핵심 개념
The paper introduces regular abstraction frameworks, a generalization of the approach to regular model checking based on inductive invariants. It shows that the problem of deciding if the language of the automaton recognizing an overapproximation of the reachable configurations intersects a given regular set of unsafe configurations is EXPSPACE-complete. The paper also presents a learning algorithm that computes this automaton in a lazy manner, stopping whenever the current hypothesis is already strong enough to prove safety.
초록
The paper introduces regular abstraction frameworks, a generalization of the approach to regular model checking based on inductive invariants. Regular abstraction frameworks consist of a regular language of constraints and an interpretation that assigns to each constraint the set of configurations of the regular transition system (RTS) satisfying it. Examples of regular abstraction frameworks include the formulas of previous work, octagons, bounded difference matrices, and views.
The paper shows that the generalization of the decision problem to regular abstraction frameworks remains in EXPSPACE, and proves a matching EXPSPACE-hardness bound. This implies that, in the worst case, the automaton recognizing the overapproximation of the reachable configurations has a double-exponential number of states.

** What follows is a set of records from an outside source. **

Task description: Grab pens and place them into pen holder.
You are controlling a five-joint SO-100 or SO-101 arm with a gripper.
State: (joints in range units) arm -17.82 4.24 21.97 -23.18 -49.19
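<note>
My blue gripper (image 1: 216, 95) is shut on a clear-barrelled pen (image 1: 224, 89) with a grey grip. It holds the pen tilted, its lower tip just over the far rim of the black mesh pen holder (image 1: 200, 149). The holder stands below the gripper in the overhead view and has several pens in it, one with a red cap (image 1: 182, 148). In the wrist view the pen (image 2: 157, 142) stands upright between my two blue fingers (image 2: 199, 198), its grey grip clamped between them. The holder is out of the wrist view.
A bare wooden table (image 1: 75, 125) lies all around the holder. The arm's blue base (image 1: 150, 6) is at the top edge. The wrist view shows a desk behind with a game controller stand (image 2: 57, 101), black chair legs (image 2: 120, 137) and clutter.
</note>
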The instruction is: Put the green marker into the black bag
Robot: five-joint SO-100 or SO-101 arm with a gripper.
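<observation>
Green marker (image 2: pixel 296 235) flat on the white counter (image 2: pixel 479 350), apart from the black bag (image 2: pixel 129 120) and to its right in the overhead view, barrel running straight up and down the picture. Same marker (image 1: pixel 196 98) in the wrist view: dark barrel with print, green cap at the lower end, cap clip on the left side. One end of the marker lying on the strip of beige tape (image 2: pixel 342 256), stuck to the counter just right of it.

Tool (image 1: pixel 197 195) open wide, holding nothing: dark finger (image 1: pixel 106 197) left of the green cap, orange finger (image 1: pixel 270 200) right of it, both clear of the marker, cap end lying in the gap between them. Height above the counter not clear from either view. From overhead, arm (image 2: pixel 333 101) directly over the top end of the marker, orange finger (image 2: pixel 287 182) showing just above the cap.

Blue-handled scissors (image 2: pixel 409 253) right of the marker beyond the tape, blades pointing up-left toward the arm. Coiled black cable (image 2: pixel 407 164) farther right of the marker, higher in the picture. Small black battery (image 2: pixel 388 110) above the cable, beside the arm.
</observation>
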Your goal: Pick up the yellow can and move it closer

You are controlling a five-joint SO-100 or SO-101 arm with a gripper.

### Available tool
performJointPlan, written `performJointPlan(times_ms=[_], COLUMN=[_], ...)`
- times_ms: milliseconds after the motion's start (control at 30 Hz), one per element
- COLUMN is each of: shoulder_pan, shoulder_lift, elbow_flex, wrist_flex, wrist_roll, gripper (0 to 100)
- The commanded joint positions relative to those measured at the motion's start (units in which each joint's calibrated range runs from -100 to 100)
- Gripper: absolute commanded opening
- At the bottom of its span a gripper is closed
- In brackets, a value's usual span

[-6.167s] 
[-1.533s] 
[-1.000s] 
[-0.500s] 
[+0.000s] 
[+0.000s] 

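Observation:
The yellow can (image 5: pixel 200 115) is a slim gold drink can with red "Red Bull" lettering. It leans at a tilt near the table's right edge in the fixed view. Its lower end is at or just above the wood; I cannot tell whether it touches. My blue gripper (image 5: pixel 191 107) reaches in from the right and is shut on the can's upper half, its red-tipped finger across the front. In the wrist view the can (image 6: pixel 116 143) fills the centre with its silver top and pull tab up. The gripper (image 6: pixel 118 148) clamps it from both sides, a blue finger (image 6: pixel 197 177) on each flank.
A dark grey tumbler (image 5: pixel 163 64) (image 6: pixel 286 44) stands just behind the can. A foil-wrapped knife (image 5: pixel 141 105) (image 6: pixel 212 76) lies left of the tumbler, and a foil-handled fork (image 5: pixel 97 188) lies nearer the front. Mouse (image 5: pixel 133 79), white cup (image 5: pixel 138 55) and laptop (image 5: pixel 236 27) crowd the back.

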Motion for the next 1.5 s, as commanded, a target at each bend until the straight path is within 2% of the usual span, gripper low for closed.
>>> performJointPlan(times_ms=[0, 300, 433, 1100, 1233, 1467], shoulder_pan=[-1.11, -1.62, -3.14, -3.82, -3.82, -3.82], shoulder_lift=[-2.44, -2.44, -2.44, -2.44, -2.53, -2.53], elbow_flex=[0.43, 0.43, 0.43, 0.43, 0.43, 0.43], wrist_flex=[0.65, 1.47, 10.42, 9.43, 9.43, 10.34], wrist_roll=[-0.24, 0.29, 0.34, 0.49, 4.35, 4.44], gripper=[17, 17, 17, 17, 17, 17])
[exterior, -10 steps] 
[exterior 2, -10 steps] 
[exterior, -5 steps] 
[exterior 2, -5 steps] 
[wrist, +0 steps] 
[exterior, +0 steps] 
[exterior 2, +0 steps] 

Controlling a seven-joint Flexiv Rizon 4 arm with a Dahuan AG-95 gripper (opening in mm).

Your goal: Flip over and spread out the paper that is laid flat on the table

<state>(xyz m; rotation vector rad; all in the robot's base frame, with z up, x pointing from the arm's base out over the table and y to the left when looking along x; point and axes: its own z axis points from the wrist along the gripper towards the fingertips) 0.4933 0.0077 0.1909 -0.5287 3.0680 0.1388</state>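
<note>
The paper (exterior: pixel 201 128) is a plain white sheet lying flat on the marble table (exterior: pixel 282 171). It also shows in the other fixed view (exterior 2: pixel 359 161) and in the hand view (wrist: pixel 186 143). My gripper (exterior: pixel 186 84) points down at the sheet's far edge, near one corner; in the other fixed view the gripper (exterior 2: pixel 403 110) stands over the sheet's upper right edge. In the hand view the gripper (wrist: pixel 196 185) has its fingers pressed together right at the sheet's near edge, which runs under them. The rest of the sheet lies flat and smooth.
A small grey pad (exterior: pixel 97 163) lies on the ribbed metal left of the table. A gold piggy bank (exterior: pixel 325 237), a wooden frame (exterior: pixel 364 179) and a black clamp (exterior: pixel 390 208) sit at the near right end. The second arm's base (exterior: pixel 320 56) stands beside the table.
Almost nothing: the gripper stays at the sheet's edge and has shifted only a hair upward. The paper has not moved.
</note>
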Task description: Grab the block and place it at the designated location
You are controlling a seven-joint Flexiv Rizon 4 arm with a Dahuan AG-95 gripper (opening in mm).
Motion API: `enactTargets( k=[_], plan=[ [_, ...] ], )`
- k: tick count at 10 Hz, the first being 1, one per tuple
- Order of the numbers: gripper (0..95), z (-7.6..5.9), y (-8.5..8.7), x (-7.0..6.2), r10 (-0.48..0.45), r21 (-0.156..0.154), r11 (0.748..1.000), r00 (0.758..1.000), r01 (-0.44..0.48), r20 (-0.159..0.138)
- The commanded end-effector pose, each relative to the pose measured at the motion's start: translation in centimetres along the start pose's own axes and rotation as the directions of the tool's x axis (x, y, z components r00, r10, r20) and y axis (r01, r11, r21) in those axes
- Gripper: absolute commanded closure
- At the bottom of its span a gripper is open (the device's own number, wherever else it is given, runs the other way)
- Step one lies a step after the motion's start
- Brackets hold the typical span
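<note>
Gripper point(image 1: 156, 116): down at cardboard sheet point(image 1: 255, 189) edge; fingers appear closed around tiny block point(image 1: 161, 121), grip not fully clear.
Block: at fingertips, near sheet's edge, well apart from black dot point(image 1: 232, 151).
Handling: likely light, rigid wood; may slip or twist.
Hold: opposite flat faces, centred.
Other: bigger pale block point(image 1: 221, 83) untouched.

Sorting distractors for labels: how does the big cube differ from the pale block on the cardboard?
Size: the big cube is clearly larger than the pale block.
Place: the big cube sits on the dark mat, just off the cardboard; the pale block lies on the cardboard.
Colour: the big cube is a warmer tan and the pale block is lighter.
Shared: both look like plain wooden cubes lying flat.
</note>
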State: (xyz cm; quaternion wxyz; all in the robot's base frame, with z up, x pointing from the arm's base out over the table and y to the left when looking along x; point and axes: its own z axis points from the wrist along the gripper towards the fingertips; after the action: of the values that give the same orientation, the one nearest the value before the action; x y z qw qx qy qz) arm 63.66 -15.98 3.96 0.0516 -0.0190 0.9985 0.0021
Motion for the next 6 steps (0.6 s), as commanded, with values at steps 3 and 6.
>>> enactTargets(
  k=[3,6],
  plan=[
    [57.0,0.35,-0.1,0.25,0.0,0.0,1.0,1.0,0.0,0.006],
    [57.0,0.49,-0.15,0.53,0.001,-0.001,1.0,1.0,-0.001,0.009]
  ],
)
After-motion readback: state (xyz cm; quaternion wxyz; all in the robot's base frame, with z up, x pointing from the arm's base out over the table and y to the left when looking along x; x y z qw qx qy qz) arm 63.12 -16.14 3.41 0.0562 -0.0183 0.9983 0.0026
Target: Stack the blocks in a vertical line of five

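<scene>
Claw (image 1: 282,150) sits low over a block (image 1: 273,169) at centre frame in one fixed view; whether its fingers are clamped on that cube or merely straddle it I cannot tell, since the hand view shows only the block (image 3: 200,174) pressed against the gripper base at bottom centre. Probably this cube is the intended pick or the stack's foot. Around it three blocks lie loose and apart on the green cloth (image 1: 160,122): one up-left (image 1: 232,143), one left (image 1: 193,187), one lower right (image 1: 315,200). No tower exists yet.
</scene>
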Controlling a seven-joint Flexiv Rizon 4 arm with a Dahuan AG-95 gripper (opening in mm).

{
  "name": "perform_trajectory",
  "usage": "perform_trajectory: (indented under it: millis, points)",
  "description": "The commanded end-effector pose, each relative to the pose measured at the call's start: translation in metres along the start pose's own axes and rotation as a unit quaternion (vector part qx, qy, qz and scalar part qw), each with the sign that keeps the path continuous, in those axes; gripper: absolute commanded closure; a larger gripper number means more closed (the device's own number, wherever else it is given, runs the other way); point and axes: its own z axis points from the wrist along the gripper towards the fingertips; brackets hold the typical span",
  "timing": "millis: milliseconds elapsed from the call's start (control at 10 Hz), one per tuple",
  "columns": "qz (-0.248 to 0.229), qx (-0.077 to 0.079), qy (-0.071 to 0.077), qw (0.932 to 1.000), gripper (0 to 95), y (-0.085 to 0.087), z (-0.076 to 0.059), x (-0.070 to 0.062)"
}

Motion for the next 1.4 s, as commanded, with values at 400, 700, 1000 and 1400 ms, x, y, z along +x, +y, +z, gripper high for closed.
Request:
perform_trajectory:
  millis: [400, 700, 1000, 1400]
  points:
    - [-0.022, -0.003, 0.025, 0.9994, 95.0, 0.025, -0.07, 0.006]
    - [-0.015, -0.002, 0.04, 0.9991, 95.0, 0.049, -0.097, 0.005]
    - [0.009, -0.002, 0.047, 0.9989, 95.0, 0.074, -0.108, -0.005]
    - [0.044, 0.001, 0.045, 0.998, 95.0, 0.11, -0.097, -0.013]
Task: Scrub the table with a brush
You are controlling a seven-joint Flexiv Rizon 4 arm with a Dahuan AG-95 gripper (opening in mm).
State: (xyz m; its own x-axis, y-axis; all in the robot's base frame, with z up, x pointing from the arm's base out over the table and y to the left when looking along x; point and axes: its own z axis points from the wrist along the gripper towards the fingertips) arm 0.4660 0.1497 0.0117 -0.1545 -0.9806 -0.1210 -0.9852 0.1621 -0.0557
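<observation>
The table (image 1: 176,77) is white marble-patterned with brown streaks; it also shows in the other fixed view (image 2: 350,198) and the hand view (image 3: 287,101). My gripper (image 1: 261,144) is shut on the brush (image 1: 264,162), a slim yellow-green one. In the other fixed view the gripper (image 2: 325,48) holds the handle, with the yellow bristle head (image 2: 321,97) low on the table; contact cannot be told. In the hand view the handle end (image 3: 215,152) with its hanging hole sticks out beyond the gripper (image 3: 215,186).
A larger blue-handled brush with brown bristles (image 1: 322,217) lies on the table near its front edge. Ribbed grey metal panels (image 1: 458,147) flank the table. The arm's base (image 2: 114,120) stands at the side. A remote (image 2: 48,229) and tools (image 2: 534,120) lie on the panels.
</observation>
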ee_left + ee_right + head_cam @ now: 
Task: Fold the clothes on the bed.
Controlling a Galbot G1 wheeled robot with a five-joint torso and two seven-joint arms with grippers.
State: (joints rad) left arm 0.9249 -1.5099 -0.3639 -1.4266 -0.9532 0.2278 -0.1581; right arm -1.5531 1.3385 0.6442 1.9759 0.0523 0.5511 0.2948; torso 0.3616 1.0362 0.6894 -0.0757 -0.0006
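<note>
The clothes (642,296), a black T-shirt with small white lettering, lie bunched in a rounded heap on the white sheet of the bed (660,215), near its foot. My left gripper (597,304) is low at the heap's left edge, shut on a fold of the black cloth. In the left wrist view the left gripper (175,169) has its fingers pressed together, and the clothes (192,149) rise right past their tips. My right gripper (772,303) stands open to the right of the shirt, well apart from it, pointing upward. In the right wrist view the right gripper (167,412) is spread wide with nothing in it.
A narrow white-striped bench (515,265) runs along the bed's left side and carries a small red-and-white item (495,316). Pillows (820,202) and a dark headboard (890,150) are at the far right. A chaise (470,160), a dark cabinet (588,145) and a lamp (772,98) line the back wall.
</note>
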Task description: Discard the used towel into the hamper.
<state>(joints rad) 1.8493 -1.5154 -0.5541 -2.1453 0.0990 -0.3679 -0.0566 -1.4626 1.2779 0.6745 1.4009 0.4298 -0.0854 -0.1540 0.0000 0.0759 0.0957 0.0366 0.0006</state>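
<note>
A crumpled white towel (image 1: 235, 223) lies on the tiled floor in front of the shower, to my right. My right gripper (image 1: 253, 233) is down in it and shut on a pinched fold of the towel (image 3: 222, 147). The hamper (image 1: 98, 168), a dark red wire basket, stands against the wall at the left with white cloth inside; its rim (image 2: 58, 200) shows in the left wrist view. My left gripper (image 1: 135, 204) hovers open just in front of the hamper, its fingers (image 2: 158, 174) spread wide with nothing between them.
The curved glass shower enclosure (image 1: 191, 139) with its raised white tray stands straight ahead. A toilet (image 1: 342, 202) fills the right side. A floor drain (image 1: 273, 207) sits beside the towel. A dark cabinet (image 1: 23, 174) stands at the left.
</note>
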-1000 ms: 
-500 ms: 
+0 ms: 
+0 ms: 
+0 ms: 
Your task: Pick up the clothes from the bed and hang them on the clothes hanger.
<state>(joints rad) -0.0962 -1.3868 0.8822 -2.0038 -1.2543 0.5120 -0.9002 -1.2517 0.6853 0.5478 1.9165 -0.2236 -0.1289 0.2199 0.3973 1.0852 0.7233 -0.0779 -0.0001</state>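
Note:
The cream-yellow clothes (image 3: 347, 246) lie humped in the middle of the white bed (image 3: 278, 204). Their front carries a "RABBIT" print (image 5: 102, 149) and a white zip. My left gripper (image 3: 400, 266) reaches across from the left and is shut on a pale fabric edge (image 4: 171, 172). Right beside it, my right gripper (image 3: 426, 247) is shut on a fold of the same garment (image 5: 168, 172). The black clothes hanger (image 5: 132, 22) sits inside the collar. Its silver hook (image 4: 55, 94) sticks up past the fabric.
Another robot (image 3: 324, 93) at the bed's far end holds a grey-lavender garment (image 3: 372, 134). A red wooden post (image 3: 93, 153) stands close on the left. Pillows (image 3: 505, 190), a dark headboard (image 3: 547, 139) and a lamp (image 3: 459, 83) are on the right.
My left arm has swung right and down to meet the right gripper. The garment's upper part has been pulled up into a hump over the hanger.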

To address this, the paper introduces a learning algorithm that computes this automaton in a lazy manner, stopping whenever the current hypothesis is already strong enough to prove safety. The algorithm involves solving the separability problem: given a pair of configurations, is there an inductive constraint that separates them? The paper shows that this problem is PSPACE-complete and NP-complete for length-preserving interpretations.
The experimental results show that the learning-based approach outperforms the previous approach.
통계
The paper does not provide any specific numerical data or statistics. It focuses on theoretical results regarding the complexity of the abstract safety problem and the design of a learning-based algorithm.
인용구
"Regular transition systems (RTS) are a popular formalism for modelling infinite-state systems satisfying the following conditions: configurations can be encoded as words, the set of initial configurations is recognised by a finite automaton, and the transition relation is recognised by a transducer."
"Regular abstraction frameworks are a formalism to model a wide range of abstractions. An abstraction framework is a triple F = (C, A, V), where C is a set of configurations, A is a set of constraints, and V ⊆A × C is an interpretation."
"EXPSPACE-hardness implies that, in the worst case, the automaton recognising the overapproximation of the reachable configurations has a double-exponential number of states."